Last season Cherry was named the AFC Defensive Player of the Year by the 101 Committee, which is composed of 101 national sportswriters and sports-casters. He and Burruss made the Pro Bowl, but the Chiefs voted Lewis their MVP, an honor Burruss won in '85. Recognition is finally arriving, and it has been a spur to push the throttle even harder.

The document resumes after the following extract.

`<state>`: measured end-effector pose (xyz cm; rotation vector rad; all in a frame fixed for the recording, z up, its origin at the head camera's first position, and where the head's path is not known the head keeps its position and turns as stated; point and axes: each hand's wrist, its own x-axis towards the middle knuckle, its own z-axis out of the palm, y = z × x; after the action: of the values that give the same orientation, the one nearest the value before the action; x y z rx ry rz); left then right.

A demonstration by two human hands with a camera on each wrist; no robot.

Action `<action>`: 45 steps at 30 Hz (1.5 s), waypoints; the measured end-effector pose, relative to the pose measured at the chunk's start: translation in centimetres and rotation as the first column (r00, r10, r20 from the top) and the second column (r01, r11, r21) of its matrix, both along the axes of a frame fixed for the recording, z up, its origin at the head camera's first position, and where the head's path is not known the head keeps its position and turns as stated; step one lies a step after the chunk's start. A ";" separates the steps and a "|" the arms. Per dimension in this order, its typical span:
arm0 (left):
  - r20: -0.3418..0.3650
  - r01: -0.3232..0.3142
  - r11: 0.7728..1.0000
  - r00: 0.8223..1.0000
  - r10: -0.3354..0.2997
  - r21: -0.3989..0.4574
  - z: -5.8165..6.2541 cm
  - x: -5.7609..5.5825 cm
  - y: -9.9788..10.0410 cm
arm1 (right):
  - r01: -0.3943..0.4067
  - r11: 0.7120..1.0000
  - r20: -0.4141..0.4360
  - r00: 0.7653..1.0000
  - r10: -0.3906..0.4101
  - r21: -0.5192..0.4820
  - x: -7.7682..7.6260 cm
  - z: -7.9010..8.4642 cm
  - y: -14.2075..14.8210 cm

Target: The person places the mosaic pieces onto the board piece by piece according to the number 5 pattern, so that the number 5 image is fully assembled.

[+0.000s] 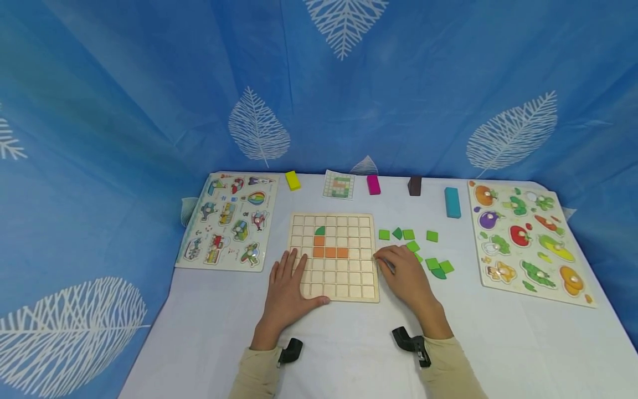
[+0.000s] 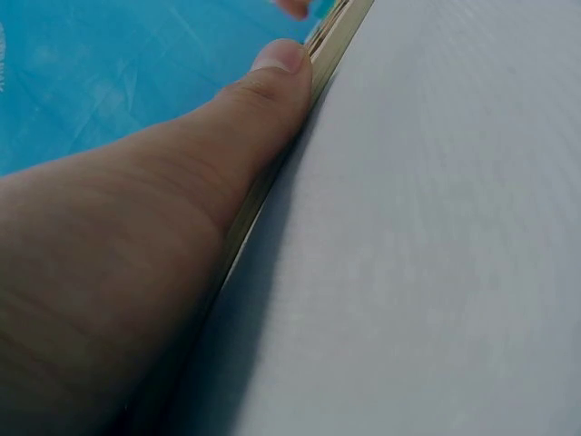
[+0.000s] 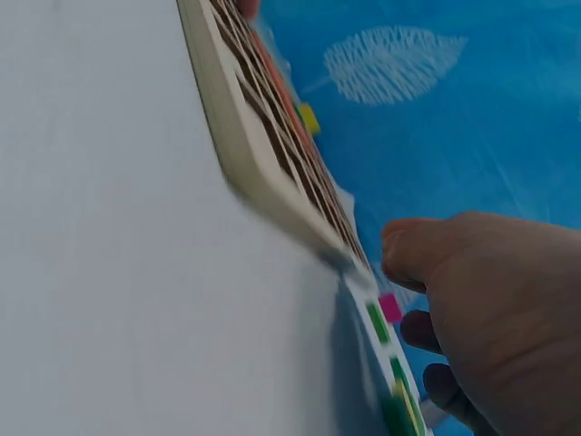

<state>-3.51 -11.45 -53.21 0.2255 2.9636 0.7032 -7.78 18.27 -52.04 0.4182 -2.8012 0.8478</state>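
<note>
A wooden grid board point(image 1: 363, 277) lies on the table, with orange square tiles point(image 1: 329, 252) in an L and a green quarter-round piece point(image 1: 320, 230) above them. My left hand point(image 1: 289, 291) rests spread over the board's left side, its thumb point(image 2: 272, 82) along the front edge. At the right edge my right hand point(image 1: 406, 272) has thumb and fingertips brought together, pinching a small green piece point(image 2: 321, 8), which shows only as a patch beside the fingertips in the left wrist view. Its shape is hidden. Loose green pieces point(image 1: 432, 236) lie right of the board.
A vehicle puzzle point(image 1: 226, 260) lies at left, a vegetable puzzle point(image 1: 538, 291) at right. Along the back are a yellow block point(image 1: 293, 180), a pattern card point(image 1: 339, 184), a magenta block point(image 1: 373, 184), a dark brown block point(image 1: 415, 186) and a teal block point(image 1: 452, 202). A blue curtain hangs behind.
</note>
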 end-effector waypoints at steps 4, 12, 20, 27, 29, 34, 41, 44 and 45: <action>-0.002 0.001 1.000 1.000 -0.001 0.002 0.0 0.0 -0.1 | 0.084 0.996 0.003 0.996 -0.084 -0.005 1.0 -0.4 2.5; -0.009 0.000 1.000 1.000 0.000 0.002 -0.1 -0.1 -0.2 | 0.134 0.991 -0.014 0.991 -0.134 0.025 2.6 -0.9 5.2; -0.017 0.004 1.000 1.000 -0.004 0.018 -0.1 -0.1 -0.2 | 0.113 0.992 0.005 0.993 -0.114 0.050 2.8 -0.8 5.2; -0.016 0.007 1.000 1.000 -0.007 0.017 0.1 0.0 -0.1 | 0.091 0.995 0.021 0.996 -0.092 0.028 2.9 -0.9 5.2; -0.017 0.008 1.000 1.000 -0.008 0.019 0.1 0.0 -0.1 | 0.083 0.996 0.022 0.996 -0.084 0.027 2.9 -1.0 5.3; -0.023 0.007 1.000 1.000 -0.006 0.025 0.0 0.1 -0.1 | 0.082 0.996 0.008 0.997 -0.082 0.035 2.9 -1.1 5.1; -0.015 0.003 1.000 1.000 -0.003 0.024 -0.1 0.2 0.0 | 0.102 0.994 -0.021 0.995 -0.102 0.033 2.7 -1.0 4.5; -0.019 0.001 0.999 1.000 0.000 0.032 -0.1 0.1 0.0 | 0.098 0.995 -0.013 0.995 -0.098 0.024 2.5 -0.8 4.1; -0.019 -0.001 0.999 1.000 0.002 0.036 0.0 0.1 0.0 | 0.097 0.995 -0.011 0.995 -0.096 0.025 2.4 -0.7 4.0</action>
<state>-3.39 -11.44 -53.25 0.2339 2.9710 0.7586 -5.42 22.26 -52.74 0.2874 -2.8001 0.7883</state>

At minicamp in May, Lewis dazzled everyone with a 4.37 40, the fastest time of his life. The club record for the 300-yard shuttle run, a set of six turnaround 50's, was 44 seconds, but Lewis did it in 43.34, and then Burruss broke that with a 43.05. The weight room was turned into a competition between the secondary and every other unit on the squad. Led by Ross, a 5'9", 182-pound weight-lifting fanatic, the defensive backs scored highest in the pound-for-pound gradings.

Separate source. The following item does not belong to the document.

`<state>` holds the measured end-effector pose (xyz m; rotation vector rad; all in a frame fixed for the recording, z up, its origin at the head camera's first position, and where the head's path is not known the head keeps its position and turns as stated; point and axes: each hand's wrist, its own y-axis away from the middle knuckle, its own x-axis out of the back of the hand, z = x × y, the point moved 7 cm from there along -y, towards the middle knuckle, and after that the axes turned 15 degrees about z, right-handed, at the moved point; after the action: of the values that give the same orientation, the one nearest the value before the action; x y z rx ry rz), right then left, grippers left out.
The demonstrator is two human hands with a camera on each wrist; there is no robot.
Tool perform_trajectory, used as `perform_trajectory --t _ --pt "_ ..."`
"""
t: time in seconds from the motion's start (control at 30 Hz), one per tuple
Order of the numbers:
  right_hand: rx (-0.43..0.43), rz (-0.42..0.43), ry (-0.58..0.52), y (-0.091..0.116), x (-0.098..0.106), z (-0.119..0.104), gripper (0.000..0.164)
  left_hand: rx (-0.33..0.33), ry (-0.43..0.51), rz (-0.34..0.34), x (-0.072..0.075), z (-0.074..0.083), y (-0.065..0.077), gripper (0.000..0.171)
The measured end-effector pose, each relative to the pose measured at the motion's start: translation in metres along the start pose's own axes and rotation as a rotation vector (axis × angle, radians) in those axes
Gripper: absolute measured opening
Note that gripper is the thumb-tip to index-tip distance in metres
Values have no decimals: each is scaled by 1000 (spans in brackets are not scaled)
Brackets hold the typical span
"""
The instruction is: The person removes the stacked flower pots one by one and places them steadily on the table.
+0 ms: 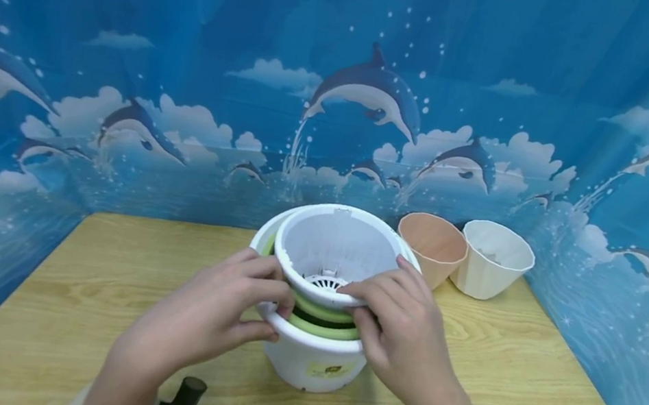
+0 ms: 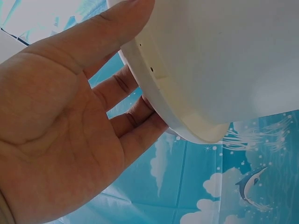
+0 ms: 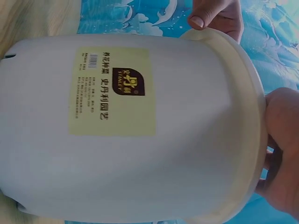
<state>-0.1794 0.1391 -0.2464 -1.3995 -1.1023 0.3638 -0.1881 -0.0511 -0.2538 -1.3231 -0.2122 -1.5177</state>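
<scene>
Several flower pots stand nested in one stack on the wooden table. The outermost is a white flower pot [image 1: 302,362] with a yellowish label [image 3: 112,91]. Light-green pot rims [image 1: 321,331] show inside it. On top, a smaller white flower pot [image 1: 341,239] sits tilted, with a slotted bottom. My left hand [image 1: 216,308] grips the outer pot's rim at the left; in the left wrist view the thumb lies along its outside and fingers curl over the rim. With thumb and fingers, my right hand [image 1: 403,324] pinches the near right rim of the top white pot.
Behind the stack to the right, an orange pot [image 1: 434,242] and a white faceted pot [image 1: 484,280] stand side by side. A dolphin-print curtain [image 1: 225,22] encloses the table [image 1: 124,257] at the back and sides. A black object [image 1: 185,397] shows by the left wrist.
</scene>
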Motion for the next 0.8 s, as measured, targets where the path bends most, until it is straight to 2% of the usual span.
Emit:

Ross's teammates call him Rocky, because he's a ferocious hitter. He's also a wicked little man-to-man cover guy. "Look at him," Burruss says, pointing to Ross's close-cropped, almost shaved head and powerful neck. "The head, the neck. Who does he remind you of?"

You look at an unblinking, almost baleful stare. It could be only one person: Marvin Hagler. There are whoops of delight. " Marvin Hagler, our own Marvin, our little Rock," Burruss says.

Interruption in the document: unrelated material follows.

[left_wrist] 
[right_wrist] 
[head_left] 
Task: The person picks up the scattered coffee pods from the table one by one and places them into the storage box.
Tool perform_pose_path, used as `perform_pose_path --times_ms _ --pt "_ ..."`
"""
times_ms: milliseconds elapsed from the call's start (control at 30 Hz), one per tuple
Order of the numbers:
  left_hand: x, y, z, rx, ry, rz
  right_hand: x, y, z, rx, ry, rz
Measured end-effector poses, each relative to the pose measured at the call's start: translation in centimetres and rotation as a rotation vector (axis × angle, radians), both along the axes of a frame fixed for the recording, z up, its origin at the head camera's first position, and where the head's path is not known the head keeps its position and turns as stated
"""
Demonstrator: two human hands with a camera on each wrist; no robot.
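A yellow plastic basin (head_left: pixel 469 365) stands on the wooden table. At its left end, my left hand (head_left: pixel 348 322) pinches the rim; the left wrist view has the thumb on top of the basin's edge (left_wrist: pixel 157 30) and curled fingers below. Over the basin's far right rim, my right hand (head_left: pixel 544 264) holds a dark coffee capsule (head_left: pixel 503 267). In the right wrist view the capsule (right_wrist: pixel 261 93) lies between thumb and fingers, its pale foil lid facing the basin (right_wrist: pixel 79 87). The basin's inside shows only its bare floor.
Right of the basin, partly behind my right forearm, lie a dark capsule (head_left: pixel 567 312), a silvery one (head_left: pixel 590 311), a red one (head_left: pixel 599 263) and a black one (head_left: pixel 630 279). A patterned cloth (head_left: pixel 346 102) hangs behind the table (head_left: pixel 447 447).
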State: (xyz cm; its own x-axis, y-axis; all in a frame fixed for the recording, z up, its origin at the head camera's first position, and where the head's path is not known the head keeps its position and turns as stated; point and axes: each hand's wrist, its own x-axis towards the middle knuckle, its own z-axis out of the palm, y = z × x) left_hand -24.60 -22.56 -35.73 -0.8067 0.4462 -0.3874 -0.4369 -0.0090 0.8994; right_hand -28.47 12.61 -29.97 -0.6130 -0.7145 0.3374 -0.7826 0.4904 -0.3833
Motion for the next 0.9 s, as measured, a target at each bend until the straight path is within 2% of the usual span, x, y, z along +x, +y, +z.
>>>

"Rocky," Cherry says, "tell him what Cliff Branch said to you your rookie year?"

Ross was the Chiefs' seventh-round draft choice in 1984. He had been a rugged tailback and linebacker at Paulsboro High in South Jersey, where he enjoyed taking on guards and centers, and a fine strong safety and then cornerback at Temple, where he faced some of the nation's best quarterbacks, including Doug Flutie, Dan Marino and Todd Blackledge. At Kansas City he was working at nickelback and strong safety when, six days before the '84 opener against the Steelers, the coaches told him that they had just cut Lucious Smith and that he would start in Smith's place at right corner.

"I'd always been a Steeler fan," Ross says. "I watched them in the warmups—Stallworth, Lambert, Webster, Shell—all my heros. I got caught up in it. I was excited, but mentally and emotionally I wasn't ready to play."

Pittsburgh passed for 419 yards that day, and John Stallworth and Louis Lipps had 350 between them. According to the reports, 282 of them were directly attributable to Ross. After the game he faced a battery of reporters and answered their questions with that same unblinking gaze. "This," he said, "will never happen again."